Jasmine Peters| works at Derby Dinner playhouse while being a honor student
1. When do you get time for school work, and then your other priorities?
I work about 20 hours a week 2-3 of those shifts are on school nights. I do half of my homework during the show if I’m able to. I make time for my family, track training, and football season is ending soon so that’s more free time. I have to squeeze track in before work sometimes.
2. What do you consider your top priorities? 1 being most and the rest as follows.
#1. God and family
#2. My grades
#3. Track & field
#4. Football / learning
#5. Work (Derby Dinner Playhouse)
#6. Hanging out with my friends when possible.
3. Where do you get your drive to keep your job along with keeping your grades up?
“I take 6 college credit classes and work out throughout the week. I have long nights and early mornings and long days. My drive to keep my job through all of this is the fact that I am making money. I have money so I may drive where i please along with having enough time to run track.”
4. How do you deal with your extra stresses along with everyday life?
The extra stress makes me feel like a college student. There’s many days I will be running on crystal light caffeine packets all day and have a lot of homework. I don’t deal with the stress that well it seems.
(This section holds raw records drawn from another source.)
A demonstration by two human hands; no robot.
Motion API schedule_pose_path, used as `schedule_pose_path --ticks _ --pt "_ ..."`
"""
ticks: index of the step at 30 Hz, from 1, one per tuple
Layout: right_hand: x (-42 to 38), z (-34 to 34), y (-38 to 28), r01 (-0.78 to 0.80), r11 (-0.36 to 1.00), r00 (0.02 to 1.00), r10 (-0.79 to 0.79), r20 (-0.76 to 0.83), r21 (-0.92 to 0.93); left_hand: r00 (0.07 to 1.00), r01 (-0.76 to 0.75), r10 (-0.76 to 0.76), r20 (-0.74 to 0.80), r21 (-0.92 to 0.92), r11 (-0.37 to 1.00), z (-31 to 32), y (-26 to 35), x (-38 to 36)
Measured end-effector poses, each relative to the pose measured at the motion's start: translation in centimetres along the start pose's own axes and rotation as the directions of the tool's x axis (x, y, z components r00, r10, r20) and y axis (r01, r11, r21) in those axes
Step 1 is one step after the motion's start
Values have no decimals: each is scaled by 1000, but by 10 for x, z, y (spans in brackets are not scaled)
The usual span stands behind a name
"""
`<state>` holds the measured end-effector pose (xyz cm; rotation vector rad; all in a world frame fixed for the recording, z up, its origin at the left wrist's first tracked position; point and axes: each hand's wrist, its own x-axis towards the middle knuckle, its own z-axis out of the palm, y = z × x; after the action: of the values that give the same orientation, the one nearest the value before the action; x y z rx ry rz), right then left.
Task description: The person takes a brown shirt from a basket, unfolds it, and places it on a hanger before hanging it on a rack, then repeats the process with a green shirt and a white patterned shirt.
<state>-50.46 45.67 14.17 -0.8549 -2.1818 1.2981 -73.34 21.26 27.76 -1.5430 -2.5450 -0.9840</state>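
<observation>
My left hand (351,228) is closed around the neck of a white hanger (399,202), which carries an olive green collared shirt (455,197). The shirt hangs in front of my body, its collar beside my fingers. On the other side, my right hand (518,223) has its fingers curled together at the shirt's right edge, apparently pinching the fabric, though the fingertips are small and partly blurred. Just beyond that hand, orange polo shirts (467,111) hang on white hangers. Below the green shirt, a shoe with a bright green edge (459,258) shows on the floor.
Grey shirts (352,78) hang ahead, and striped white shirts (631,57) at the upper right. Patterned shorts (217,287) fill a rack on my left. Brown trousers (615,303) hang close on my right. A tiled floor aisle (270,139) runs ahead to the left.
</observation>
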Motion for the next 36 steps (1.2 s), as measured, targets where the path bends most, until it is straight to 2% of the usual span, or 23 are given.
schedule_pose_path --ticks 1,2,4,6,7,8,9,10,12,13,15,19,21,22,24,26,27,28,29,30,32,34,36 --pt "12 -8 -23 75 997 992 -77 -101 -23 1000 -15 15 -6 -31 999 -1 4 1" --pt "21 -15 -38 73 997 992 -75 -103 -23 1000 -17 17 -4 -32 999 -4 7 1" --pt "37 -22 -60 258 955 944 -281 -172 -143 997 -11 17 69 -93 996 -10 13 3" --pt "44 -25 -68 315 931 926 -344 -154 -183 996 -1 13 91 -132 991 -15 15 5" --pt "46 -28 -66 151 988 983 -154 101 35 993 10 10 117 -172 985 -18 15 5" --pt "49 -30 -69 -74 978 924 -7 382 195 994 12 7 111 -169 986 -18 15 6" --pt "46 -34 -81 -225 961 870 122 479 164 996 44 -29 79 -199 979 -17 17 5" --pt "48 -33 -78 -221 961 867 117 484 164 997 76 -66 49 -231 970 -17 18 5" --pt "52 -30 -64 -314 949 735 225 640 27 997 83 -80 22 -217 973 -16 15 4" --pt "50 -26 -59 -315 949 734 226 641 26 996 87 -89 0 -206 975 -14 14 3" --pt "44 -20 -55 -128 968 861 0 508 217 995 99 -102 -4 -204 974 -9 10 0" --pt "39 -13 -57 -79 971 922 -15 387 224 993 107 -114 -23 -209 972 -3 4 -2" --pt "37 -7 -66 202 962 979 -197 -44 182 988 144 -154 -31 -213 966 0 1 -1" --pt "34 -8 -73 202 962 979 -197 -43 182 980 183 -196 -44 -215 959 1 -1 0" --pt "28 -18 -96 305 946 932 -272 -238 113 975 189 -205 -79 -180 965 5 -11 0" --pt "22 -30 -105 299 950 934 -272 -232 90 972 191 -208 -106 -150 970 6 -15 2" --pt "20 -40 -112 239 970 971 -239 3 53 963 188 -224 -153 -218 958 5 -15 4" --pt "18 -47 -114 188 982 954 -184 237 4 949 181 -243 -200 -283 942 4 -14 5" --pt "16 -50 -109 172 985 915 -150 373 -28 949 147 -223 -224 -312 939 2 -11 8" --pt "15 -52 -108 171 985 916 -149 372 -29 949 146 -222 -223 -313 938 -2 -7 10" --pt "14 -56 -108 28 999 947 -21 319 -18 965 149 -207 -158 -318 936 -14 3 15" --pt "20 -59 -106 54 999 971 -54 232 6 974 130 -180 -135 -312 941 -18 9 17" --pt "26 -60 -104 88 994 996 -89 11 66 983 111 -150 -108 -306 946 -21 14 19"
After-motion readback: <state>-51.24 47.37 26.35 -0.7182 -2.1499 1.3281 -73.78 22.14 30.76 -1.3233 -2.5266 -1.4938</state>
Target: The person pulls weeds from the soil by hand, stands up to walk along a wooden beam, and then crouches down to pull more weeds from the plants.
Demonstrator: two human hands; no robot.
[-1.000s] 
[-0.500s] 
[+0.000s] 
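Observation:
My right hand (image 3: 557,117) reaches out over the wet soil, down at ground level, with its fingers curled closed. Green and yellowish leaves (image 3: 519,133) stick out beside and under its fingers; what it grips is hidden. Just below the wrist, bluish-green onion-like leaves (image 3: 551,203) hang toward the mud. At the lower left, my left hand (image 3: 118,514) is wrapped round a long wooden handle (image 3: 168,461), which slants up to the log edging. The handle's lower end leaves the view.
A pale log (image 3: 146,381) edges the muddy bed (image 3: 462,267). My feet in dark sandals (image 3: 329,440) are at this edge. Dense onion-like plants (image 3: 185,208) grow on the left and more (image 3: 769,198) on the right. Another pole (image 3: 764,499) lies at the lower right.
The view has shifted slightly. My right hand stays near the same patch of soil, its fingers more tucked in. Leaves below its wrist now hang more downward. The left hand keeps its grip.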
5. What is your advice to underclassmen and peers looking to work as hard as you?
To underclassmen who want to succeed in life, taking advanced classes at New Albany help prepare you for college. Having a job on top of it helps prepare you for life and teaches you time management.
Ben Atkins | honor student & works at Texas Roadhouse and at Louisville Armory
1.What is your reasoning for having two jobs along with school?
Having two jobs is so I can have money for myself and to have money I can save up.
2. How have these jobs dug into your school and what have you done to have to deal with it?
Having a job and going to school is hard to juggle but if that mean waking up early and doing my work or staying up late I would have to get my school work done.
3. Does school fade too the back burners with you having both jobs along with other priorities?
School is my main priority because it’s giving me the future I want.
4. How do you deal with these multiple priorities and everyday life with out stressing yourself out?
There will always be stress on a person but I just put it aside and keep working.
5. If you can give any advice for underclassmen and people planning to work as much or more then you?
Dedication is the most important thing to have when you getting a job. Employers want nothing but the best and that’s what they expect every day.